Rosan Janji Tuntaskan Hambatan Ekspor Sawit ke Eropa

Husen Miftahudin    •    Jumat, 20 Nov 2015 18:45 WIB
kadin
Rosan Janji Tuntaskan Hambatan Ekspor Sawit ke Eropa
Rosan Perkasa Roeslani (tengah) (ANTARA FOTO/Audy Alwi)

Metrotvnews.com, Jakarta: Ketua Umum Kamar Dagang dan Industri (Kadin) Indonesia yang baru untuk periode 2015-2020 diharap memberi solusi untuk memuluskan ekspor minyak sawit mentah (Crude Palm Oil/CPO) Indonesia ke negara-negara Uni Eropa. Sebab, Indonesia merupakan salah satu negara dengan produksi sawit terbesar dunia.

"Kadin bertanggung jawab menghapus stigma buruk CPO Indonesia. Kampanye hitam yang telah terbentuk selama ini harus dipatahkan. CPO kita ramah lingkungan dan mengutamakan prinsip-prinsip pelestarian alam secara berkesinambungan," ujar Wakil Ketua Umum bidang Perbankan dan Finansial Rosan Perkasa Roeslani, dalam keterangan tertulisnya, di Jakarta, Jumat (20/11/2015).

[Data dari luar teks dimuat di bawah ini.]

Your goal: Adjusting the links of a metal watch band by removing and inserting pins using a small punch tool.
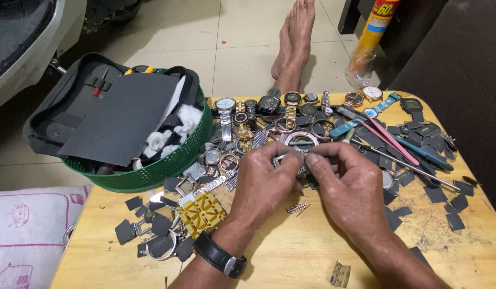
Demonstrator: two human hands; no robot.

Sebagai salah satu calon Ketum Kadin, Rosan berjanji, jika terpilih menjadi orang nomor satu di Kadin akan meyakinkan masyarakat internasional bahwa CPO Indonesia ramah lingkungan dan mengutamakan prinsip-prinsip pelestarian alam secara berkelanjutan (sustainability). "Kadin akan menuntaskan persoalan ini untuk kebangkitan ekonomi nasional," papar dia.

Menurut Rosan, industri CPO sangat penting bagi Indonesia. Karena selain menjadi penopang ekspor nonmigas nasional, ekspor CPO juga berkontribusi positif bagi peningkatan kesejahteraan petani dan pemasukan devisa negara. "CPO adalah penghasil devisa dan industrinya memberikan kesempatan kerja bagi jutaan rakyat Indonesia," pungkas Rosan.

Sebagai informasi, saat ini lahan petani sawit yang sudah disertifikasi berdasarkan Indonesia Sustainable Palm Oil (ISPO) mencapai 143 ribu hektare (ha). Lahan seluas itu melibatkan sekitar 50 ribu petani dari total jumlah petani sawit sebanyak empat juta orang.

Sementara itu, ekspor CPO Indonesia ke Uni Eropa terus menurun secara drastis. Bahkan saat ini hanya sekitar 3,5 juta ton per tahun dari total ekspor CPO ke Uni Eropa yang mencapai 22-23 juta ton per tahun.